"""
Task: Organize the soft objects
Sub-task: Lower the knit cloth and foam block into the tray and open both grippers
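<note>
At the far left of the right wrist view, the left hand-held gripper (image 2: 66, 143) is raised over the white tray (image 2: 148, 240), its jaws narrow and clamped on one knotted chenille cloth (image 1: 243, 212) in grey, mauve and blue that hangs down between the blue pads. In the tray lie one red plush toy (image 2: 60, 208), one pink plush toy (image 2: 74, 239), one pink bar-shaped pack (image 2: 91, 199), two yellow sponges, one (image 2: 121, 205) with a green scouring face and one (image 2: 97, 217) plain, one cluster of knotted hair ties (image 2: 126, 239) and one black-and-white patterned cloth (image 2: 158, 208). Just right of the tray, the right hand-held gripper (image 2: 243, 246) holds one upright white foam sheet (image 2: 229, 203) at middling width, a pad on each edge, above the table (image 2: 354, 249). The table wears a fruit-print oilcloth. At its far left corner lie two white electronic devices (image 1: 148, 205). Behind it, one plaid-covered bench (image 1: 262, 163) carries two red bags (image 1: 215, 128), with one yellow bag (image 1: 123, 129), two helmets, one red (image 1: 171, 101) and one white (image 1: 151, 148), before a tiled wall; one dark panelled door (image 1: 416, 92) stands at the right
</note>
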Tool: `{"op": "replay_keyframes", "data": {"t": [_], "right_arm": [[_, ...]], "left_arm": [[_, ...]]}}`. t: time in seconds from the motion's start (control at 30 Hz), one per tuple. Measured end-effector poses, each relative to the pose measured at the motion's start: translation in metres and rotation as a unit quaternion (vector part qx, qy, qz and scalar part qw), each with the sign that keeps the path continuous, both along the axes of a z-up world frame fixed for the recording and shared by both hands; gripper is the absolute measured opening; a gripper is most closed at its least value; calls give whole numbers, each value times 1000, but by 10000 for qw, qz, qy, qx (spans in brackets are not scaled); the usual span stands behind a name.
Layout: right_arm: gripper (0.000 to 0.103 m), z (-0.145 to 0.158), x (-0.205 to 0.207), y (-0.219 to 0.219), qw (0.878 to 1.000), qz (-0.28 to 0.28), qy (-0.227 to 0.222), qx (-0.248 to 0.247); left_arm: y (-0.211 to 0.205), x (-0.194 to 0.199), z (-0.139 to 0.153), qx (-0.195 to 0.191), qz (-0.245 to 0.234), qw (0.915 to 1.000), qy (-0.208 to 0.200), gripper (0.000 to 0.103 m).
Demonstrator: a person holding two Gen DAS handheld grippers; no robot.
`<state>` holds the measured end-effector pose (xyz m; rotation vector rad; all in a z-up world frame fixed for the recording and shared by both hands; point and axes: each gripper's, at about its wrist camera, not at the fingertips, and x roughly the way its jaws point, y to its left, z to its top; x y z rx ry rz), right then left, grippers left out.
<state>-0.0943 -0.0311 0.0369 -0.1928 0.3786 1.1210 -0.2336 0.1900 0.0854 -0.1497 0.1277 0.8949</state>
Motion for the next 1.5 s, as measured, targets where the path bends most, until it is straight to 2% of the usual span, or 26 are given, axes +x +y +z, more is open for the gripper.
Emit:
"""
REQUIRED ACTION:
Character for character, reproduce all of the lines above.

SOLUTION TO THIS EXERCISE:
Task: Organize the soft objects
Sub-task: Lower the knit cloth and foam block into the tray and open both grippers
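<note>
At the far left of the right wrist view, the left hand-held gripper (image 2: 66, 143) is raised over the white tray (image 2: 148, 240), its jaws narrow and clamped on one knotted chenille cloth (image 1: 243, 212) in grey, mauve and blue that hangs down between the blue pads. In the tray lie one red plush toy (image 2: 60, 208), one pink plush toy (image 2: 74, 239), one pink bar-shaped pack (image 2: 91, 199), two yellow sponges, one (image 2: 121, 205) with a green scouring face and one (image 2: 97, 217) plain, one cluster of knotted hair ties (image 2: 126, 239) and one black-and-white patterned cloth (image 2: 158, 208). Just right of the tray, the right hand-held gripper (image 2: 243, 246) holds one upright white foam sheet (image 2: 229, 203) at middling width, a pad on each edge, above the table (image 2: 354, 249). The table wears a fruit-print oilcloth. At its far left corner lie two white electronic devices (image 1: 148, 205). Behind it, one plaid-covered bench (image 1: 262, 163) carries two red bags (image 1: 215, 128), with one yellow bag (image 1: 123, 129), two helmets, one red (image 1: 171, 101) and one white (image 1: 151, 148), before a tiled wall; one dark panelled door (image 1: 416, 92) stands at the right
</note>
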Tool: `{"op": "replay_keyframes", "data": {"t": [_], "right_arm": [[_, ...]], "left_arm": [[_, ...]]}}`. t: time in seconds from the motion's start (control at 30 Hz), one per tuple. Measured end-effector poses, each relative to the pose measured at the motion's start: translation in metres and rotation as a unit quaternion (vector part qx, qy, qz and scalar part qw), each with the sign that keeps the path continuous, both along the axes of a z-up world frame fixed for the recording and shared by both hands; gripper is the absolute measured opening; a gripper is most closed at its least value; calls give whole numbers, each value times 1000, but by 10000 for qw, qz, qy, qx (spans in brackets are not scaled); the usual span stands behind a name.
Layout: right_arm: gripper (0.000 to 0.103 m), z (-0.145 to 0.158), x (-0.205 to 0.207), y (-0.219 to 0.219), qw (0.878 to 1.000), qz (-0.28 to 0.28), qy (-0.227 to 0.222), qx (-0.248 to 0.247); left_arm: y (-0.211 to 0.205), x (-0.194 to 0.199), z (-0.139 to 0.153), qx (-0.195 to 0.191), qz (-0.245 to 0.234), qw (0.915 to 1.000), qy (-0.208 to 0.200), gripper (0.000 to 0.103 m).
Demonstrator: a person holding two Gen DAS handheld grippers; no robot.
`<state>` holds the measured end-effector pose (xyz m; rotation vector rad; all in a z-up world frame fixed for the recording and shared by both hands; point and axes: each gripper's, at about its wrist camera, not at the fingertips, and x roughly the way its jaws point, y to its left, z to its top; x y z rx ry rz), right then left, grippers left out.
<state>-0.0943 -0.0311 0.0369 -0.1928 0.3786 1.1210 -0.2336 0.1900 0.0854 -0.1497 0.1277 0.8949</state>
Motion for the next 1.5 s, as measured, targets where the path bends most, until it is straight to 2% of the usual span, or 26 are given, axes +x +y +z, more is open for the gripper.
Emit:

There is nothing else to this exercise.